Problem description |
Repeat the lines below exactly as written, please, from the line with "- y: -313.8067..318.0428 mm" to the line with "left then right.", both lines included, and no others.

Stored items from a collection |

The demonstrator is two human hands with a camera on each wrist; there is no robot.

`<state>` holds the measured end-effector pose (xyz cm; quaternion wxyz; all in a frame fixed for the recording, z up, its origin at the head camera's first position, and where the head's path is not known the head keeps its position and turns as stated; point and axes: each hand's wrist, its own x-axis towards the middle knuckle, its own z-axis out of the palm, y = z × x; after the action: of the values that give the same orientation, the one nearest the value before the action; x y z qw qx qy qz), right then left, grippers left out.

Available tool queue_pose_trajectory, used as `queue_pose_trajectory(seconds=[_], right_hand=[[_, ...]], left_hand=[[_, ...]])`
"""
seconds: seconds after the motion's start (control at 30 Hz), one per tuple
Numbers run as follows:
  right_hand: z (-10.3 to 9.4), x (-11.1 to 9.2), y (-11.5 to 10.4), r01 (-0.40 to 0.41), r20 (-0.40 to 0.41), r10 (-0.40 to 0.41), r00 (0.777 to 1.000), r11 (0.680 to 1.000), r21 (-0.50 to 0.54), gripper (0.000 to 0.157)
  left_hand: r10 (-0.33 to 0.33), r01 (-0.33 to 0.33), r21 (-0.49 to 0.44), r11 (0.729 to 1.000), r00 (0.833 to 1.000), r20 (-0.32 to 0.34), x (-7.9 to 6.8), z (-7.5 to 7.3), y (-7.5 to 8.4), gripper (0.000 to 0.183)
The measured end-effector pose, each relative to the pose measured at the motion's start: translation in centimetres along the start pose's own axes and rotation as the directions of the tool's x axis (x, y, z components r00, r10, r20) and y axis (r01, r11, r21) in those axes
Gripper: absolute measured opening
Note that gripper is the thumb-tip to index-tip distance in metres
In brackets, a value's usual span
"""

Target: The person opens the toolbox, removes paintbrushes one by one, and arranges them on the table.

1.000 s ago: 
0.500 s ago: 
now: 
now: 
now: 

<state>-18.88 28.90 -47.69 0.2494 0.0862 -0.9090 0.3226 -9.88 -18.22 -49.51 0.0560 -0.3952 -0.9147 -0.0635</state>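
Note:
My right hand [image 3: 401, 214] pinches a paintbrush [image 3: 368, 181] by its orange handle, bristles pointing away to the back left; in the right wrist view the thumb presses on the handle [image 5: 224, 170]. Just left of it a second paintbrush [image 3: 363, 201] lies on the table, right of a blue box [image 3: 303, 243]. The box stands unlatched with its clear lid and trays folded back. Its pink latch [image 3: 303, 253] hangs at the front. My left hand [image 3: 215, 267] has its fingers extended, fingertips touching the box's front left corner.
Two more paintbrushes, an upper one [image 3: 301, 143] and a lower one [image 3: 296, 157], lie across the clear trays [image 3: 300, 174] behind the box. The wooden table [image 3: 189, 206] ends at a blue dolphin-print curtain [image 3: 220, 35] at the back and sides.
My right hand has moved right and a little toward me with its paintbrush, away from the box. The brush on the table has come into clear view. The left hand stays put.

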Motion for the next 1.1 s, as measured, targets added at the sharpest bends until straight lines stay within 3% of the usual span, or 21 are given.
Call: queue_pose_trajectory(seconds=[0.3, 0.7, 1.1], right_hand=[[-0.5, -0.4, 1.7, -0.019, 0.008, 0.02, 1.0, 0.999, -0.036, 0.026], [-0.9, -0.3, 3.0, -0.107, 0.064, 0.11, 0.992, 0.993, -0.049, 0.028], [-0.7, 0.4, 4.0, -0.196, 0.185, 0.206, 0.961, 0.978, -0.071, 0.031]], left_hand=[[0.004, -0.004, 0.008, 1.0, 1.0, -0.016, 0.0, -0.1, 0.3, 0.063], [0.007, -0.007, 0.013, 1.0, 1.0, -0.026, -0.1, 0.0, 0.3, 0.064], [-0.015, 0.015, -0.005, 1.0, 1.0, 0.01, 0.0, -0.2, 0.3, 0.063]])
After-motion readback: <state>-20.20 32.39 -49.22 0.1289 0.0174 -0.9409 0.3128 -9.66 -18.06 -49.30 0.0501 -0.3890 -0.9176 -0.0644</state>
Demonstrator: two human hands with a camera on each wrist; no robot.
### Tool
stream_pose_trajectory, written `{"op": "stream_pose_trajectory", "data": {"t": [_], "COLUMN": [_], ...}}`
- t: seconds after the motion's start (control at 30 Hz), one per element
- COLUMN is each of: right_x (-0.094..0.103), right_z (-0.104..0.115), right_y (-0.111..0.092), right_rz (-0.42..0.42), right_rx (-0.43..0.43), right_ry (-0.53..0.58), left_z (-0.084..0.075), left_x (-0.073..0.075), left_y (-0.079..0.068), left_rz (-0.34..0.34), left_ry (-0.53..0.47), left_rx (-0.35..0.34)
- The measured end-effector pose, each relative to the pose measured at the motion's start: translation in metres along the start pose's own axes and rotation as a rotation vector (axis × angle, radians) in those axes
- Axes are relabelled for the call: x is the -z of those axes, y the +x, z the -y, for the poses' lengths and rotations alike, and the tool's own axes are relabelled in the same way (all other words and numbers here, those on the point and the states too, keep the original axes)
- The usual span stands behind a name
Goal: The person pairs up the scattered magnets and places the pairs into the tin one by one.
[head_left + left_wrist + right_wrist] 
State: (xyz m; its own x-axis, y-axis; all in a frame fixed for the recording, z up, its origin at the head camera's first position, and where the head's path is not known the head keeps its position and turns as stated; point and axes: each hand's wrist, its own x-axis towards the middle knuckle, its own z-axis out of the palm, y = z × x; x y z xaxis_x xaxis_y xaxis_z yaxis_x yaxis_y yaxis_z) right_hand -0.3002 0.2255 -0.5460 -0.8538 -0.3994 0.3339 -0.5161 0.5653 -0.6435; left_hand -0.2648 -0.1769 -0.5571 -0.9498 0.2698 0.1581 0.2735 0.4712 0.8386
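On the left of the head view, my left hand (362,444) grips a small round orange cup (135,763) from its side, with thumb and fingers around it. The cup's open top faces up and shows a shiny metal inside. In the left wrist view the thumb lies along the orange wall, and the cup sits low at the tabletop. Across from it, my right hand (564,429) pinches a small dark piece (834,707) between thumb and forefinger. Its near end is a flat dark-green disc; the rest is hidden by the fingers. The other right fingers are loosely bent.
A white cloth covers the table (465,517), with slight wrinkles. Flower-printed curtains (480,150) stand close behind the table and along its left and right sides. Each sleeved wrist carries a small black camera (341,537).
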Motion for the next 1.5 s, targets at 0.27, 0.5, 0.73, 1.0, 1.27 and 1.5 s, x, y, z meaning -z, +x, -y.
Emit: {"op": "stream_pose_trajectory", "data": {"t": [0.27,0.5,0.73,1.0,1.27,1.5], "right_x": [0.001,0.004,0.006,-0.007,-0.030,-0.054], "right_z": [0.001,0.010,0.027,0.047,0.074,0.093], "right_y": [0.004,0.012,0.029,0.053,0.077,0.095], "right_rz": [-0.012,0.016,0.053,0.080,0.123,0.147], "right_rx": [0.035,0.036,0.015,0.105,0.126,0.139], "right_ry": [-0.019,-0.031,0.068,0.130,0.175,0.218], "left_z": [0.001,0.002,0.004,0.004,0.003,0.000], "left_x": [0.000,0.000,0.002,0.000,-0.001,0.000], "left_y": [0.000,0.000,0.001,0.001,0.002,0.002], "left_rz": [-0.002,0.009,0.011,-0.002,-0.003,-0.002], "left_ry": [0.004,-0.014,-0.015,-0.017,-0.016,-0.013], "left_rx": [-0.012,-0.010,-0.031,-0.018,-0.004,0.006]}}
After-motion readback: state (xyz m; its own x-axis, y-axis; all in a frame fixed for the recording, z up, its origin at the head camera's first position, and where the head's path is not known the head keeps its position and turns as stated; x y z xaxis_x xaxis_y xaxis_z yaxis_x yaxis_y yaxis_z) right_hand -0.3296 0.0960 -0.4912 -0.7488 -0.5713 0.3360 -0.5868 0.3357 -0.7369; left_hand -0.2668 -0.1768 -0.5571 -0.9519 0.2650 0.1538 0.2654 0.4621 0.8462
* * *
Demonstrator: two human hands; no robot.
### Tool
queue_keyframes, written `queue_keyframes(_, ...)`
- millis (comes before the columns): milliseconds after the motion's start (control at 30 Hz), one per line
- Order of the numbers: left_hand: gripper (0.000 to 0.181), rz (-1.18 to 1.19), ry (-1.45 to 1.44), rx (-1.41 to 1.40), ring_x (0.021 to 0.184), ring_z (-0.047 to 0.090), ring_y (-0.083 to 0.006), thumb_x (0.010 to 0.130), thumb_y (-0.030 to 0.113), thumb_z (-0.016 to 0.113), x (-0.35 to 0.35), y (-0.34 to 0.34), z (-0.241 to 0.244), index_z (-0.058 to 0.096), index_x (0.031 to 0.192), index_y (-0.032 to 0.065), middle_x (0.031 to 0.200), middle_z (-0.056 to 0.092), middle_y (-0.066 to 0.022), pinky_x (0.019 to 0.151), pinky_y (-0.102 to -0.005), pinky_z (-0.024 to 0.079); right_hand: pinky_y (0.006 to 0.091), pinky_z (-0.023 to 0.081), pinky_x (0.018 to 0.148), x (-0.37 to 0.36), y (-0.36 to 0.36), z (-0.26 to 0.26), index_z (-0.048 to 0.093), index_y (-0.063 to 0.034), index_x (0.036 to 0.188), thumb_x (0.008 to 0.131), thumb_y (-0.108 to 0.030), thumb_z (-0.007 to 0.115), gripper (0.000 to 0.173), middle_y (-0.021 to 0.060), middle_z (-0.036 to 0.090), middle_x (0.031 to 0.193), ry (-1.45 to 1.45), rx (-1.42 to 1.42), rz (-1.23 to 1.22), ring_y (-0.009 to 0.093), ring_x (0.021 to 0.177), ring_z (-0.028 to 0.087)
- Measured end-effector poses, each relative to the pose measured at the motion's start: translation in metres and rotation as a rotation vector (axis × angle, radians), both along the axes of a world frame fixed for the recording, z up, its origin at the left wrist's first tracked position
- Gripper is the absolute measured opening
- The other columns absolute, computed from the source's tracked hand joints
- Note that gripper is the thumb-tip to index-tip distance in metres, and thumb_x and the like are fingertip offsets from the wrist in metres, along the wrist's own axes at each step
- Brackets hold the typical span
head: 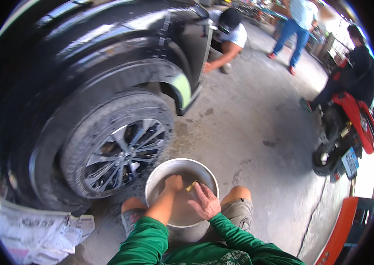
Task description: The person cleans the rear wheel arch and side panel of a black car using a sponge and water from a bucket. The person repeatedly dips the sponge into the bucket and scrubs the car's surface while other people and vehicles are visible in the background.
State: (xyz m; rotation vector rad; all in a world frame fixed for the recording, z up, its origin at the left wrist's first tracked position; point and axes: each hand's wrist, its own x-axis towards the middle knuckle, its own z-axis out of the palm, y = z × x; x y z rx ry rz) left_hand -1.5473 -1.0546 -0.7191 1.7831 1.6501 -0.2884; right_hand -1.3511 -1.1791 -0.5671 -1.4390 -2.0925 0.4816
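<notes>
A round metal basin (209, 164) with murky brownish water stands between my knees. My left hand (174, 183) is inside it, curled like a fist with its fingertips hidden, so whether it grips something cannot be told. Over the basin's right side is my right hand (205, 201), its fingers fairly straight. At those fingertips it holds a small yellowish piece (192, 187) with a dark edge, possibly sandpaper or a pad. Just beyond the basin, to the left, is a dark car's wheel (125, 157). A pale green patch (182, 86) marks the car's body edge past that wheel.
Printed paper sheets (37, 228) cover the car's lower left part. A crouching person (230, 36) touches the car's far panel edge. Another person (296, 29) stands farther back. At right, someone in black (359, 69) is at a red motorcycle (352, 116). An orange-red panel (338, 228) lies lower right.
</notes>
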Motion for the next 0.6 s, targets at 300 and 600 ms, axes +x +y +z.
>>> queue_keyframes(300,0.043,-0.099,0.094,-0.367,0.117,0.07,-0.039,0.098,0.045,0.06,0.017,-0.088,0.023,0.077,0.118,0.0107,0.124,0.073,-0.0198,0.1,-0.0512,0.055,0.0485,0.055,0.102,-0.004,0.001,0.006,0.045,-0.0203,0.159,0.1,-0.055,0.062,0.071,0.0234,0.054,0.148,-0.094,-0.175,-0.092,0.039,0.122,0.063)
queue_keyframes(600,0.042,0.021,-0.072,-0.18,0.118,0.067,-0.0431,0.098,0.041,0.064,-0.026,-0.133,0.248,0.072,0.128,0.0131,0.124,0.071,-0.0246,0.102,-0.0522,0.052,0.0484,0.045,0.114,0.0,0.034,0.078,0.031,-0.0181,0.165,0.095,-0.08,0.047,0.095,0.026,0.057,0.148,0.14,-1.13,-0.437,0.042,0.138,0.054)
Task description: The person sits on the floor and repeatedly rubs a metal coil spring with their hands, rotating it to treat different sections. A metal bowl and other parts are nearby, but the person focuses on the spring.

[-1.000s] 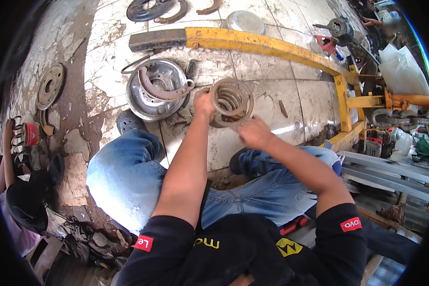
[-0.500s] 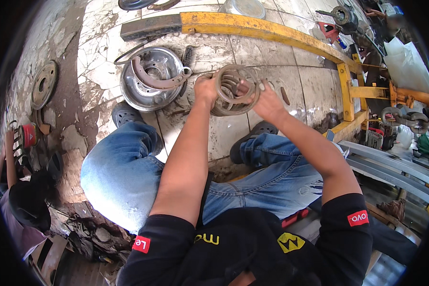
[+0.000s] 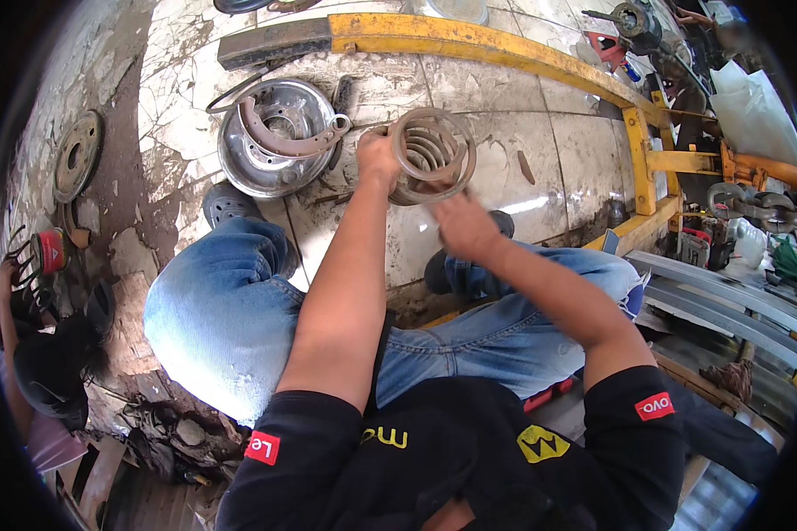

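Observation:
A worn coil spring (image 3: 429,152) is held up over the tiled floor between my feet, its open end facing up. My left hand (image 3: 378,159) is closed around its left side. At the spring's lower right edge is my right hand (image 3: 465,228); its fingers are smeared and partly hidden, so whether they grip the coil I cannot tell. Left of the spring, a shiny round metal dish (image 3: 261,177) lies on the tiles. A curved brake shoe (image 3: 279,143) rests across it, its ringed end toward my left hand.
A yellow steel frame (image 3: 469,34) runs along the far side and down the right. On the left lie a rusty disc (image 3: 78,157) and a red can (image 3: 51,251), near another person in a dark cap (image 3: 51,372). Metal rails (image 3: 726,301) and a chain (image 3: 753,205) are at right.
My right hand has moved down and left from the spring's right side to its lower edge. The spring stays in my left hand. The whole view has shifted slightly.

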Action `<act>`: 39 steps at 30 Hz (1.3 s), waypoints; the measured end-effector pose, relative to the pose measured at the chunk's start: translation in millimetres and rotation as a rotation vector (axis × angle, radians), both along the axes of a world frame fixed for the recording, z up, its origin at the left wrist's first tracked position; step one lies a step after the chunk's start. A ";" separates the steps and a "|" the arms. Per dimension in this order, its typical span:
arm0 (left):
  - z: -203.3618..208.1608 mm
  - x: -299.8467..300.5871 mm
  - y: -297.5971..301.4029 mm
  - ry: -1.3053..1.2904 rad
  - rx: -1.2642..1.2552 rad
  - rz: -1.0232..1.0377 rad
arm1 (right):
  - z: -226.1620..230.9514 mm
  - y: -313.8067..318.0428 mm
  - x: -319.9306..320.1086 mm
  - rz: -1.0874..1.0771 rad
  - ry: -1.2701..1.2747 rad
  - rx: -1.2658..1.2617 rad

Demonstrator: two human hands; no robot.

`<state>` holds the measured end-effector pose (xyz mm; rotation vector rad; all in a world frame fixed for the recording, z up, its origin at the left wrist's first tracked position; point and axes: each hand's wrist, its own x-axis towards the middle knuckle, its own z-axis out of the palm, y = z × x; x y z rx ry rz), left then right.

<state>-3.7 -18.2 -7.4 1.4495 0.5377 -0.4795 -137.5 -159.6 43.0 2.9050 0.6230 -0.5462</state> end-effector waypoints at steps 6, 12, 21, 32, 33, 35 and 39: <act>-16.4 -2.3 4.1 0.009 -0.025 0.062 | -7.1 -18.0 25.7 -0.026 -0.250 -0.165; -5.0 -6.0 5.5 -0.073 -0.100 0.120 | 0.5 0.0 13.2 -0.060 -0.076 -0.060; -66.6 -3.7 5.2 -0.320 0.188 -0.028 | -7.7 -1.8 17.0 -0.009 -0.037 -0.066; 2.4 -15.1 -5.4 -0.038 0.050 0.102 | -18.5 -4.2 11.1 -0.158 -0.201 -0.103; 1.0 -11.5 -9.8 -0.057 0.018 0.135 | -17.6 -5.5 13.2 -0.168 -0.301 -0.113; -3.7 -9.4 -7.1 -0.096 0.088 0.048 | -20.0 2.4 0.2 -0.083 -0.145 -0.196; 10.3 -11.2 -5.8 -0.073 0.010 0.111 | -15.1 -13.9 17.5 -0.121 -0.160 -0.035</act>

Answer section |
  - y: -313.8067..318.0428 mm
  - x: -319.9306..320.1086 mm
  - rz: -1.0874..1.0771 rad
  - ry: -1.2701..1.2747 rad
  - rx: -1.2658..1.2617 rad

Demonstrator: two human hands; no robot.

`<state>` holds the measured end-effector pose (xyz mm; rotation vector rad; all in a world frame fixed for the recording, z up, its origin at the left wrist's first tracked position; point and axes: each hand's wrist, its own x-axis towards the middle knuckle, its own z-axis out of the palm, y = z × x; x y z rx ry rz), left then right.

The exercise has been answered, and the work is done.